• [Task brief] Word for word, the data below must be repeated in full; no picture is to be included.

== Given information ==

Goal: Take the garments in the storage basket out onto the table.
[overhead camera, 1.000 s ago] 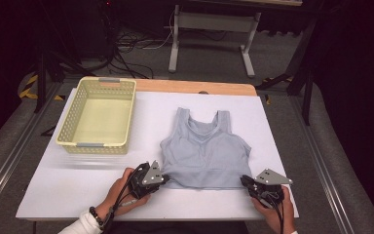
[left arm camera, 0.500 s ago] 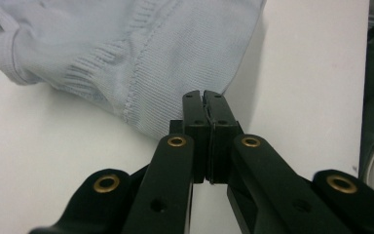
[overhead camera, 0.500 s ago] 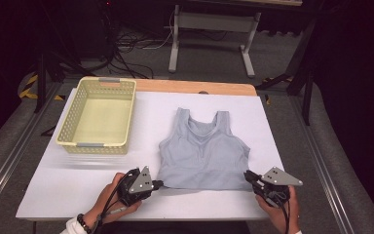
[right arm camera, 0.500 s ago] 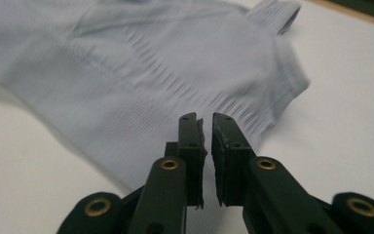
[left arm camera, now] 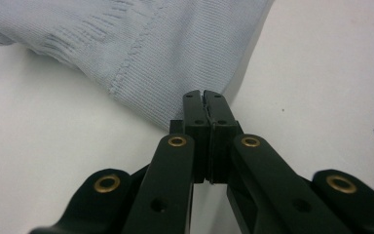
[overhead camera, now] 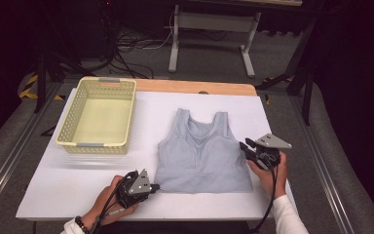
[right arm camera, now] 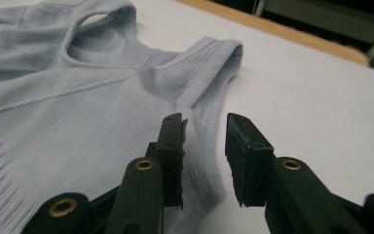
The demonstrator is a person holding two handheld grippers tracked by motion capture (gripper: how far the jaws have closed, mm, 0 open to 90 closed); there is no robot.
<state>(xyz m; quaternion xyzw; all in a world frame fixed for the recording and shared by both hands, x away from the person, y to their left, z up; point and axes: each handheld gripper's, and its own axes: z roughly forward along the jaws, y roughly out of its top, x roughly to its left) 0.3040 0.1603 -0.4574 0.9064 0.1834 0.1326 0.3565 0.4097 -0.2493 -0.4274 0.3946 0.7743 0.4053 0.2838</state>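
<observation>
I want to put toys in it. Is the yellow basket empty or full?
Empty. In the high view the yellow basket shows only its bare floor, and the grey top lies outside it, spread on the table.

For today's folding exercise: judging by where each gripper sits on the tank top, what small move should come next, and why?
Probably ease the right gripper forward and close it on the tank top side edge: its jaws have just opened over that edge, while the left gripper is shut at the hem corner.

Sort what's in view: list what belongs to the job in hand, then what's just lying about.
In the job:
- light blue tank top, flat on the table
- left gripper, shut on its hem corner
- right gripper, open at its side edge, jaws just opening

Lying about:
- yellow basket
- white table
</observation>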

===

• [Task result]
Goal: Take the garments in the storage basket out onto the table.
[overhead camera, 1.000 s ago] 
[left arm camera, 0.500 s ago] 
[overhead camera, 0.500 s ago] 
[right arm camera, 0.500 s ago] 
[left arm camera, now] 
[overhead camera, now] 
[right arm camera, now] 
The demonstrator is a person holding two handheld grippers tracked by motion capture (gripper: how far the jaws have closed, mm, 0 open to 90 closed); there is no robot.
<state>(xyz m; quaternion xyzw; all in a world frame fixed for the recording and shared by both hands, x away from the person, y to their left, z up; point and axes: each handheld gripper's, and its own axes: z roughly forward along the jaws, y roughly out of its top, x roughly to its left) 0.3040 0.1603 -0.4574 0.9064 0.1834 0.1326 0.3565 0.4097 -0.2493 -0.4274 0.3946 0.7743 0.4053 0.2838</state>
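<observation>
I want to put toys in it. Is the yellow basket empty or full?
Empty. In the high view the yellow basket shows only its bare floor, and the grey top lies outside it, spread on the table.

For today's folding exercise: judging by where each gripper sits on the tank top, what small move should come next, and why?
Probably ease the right gripper forward and close it on the tank top side edge: its jaws have just opened over that edge, while the left gripper is shut at the hem corner.

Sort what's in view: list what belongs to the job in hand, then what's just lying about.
In the job:
- light blue tank top, flat on the table
- left gripper, shut on its hem corner
- right gripper, open at its side edge, jaws just opening

Lying about:
- yellow basket
- white table
</observation>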

That is the complete answer.